How Biodynamic Therapy Supported Me Through the Menopause
In the summer of 2017 I found I had finally created the work that I had always wanted: supporting women with massage for fertility, pregnancy and to make friends with their bodies. After many years of working at it, I was finally in the high summer of my career.
My self-care at the time was pretty immaculate, with meditation and yoga a daily practice, but they were scheduled into my diary like boot camp, with a five-minute changeover between mothering and work. There was little room to manoeuvre.
Beneath the surface, menopause was working her magic and my own body was speaking to me: my hands were becoming stiff, adrenal fatigue and sleep issues. I was tired and started to become aware that my heart wasn’t quite in it.
As a menstrual educator, I understood that menopause is a process of refinement where we are asked to release roles that no longer serve us so we can emerge into the second spring as our ‘best self’. But understanding is very different from integrating, and although I felt I had let go of loads of stuff, I was now required to let go of yet more. More? Really? Yes, there was more…
I couldn’t see the wood for the trees.
It had become clear to me that the role of ‘helper’ no longer felt good. In fact, like a Primark coat from two years back it could be seen as it truly was, a shoddily made role, ill-fitting my authentic self and clearly not a keeper. It was time to break free.
Although I was already seeing case studies for Menstrual Medicine Circles, I knew that I wanted to organise my work differently, with more space, more pottering, more dreaminess, more presence, and I knew to do that I had to stop.
As soon as the notion of a Menopause Gap arrived in my head, it become non-negotiable.
Menopause sabbatical time.
Self-care time.
Creative time!
It became important that I let go of goals in my time out, that I could just drift with whatever my system needed at the time, without pinning myself to a result. So an impulse to draw could be just a pencil mark rather than a completed drawing, an impulse to move could be just a stretch rather than a complete yoga programme. I resolved to suspend judgement on what I did or didn’t do. Obviously I failed in this goal the inner critic being as she is, but holding the intention not to act in fear of my judgements was a great one.
Perhaps the biggest gift I gave myself in my Menopause Gap was weekly biodynamic therapy. I had been seeing Michelle Quoillin on a monthly basis for five years or so, and I was delighted when she agreed to see me for weekly therapy. It had been years since I’d been in therapy and it felt like falling back into a feather bed, giving myself space to drop down and re-connect with myself.

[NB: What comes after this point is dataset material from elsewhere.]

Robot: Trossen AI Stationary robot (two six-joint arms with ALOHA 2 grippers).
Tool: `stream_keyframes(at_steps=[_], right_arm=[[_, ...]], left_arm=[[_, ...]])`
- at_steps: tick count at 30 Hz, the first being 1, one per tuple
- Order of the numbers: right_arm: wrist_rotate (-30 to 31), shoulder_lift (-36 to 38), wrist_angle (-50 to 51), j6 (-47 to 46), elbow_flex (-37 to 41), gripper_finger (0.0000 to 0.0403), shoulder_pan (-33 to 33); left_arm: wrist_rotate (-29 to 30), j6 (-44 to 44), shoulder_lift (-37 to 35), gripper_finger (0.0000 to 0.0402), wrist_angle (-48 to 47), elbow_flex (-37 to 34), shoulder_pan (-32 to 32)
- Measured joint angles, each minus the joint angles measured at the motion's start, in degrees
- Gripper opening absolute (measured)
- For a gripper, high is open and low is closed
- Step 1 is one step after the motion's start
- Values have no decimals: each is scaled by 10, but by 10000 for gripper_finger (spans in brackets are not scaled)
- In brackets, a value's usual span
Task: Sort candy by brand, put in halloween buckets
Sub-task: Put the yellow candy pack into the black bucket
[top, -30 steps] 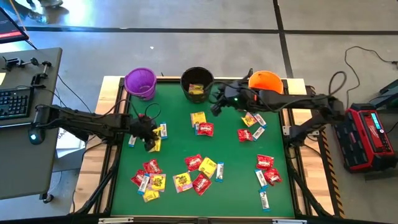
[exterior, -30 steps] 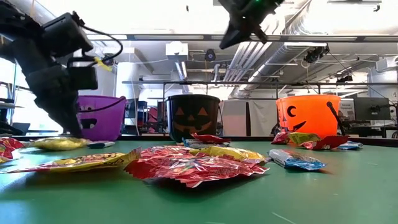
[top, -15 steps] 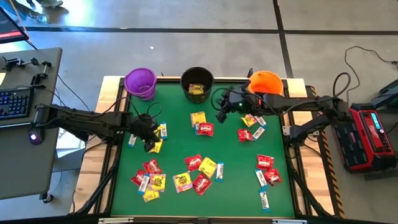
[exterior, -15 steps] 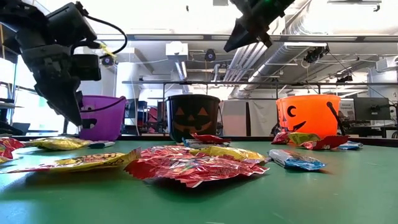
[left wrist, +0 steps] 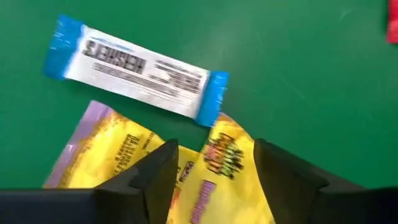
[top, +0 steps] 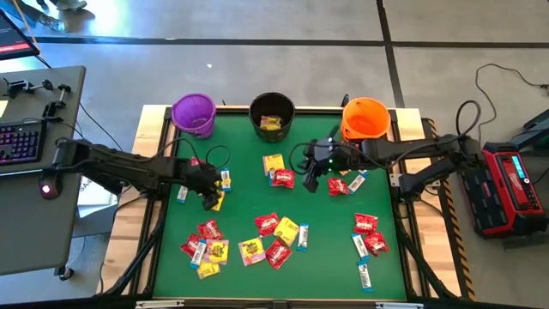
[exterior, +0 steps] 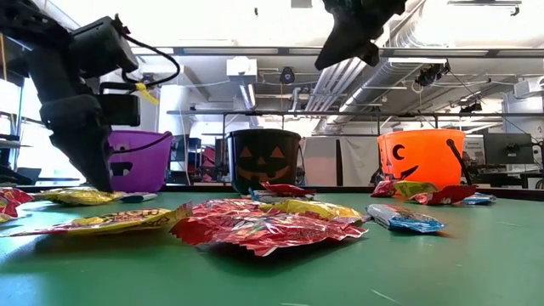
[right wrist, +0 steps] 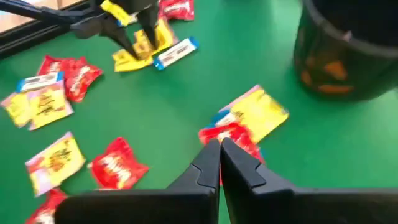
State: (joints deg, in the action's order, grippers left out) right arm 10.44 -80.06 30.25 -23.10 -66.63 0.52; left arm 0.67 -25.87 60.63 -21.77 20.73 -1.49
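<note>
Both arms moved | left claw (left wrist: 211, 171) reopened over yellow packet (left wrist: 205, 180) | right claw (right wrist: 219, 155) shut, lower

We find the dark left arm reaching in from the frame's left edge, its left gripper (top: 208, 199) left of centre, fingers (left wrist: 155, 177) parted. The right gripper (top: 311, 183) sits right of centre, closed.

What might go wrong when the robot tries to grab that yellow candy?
Left gripper stands open over the crinkly yellow candy packet. The slim white-and-blue candy bar lies touching that packet, so closing might pinch both brands or shove the bar away. The flat packet could also slip out. Right gripper, shut, hovers above a red packet overlapping a yellow one; it may nudge them.
</note>
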Motion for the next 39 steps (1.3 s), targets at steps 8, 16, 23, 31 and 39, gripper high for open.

Many of the questions that arose were around how I could feel myself while at the same time be connected with other people without blurring round the edges:
Could I find a way to be both connected with others AND hold onto my own self?
How much space could I possibly need to finally feel free?
Could I stay truly present to myself when contact was initiated?
Using vegetotherapy (probably the worst named but most beautiful therapeutic technique ever) lying on the mattress, allowing the impulses to emerge from my system, my body began to mobilise and heal herself. From deep within, the movement arose to soften my resistance and create liveliness and presence.
To say that ‘the body has a natural impulse to heal’ has become almost a cliché. But in my therapy, over the weeks that followed, this was my embodied experience and the trust grew that my body does finds a way to heal. No matter how wonky, out of alignment or shut down I feel, I am still connected to my essential goodness. My bliss, as Joseph Campbell says, is always there to be followed.
By taking time out, I’ve been able to access parts of myself I thought were lost and buried in my early 20s, certainly career and motherhood knocked them out of me. My creativity is re-invigorated. My inner compass is more easily available when I’m making decisions. I feel a confidence to follow my nose, to trust myself. Also, I am told I am a nicer, softer version of myself!
As my new work emerges with menopause women, it feels utterly joyful, daft, truthful and connected. It’s still in the early spring stages, so I’m midwifing it tenderly still and going very slowly.
I wobble of course, but I find I can be more present and feel more of myself and be in contact with others, all at the same time. Of course I fall off the waggon and have to climb back up, but each time I do so it’s easier, because each experience of internal bliss, of myself as an energetic being, re-confirms and makes it easier to re-connect.
Warning Taking a Menopause Gap can be catching, I caught it from a friend and since I took time out more colleagues are finding the space to stop and potter. Be extremely careful, it could make you seriously happy.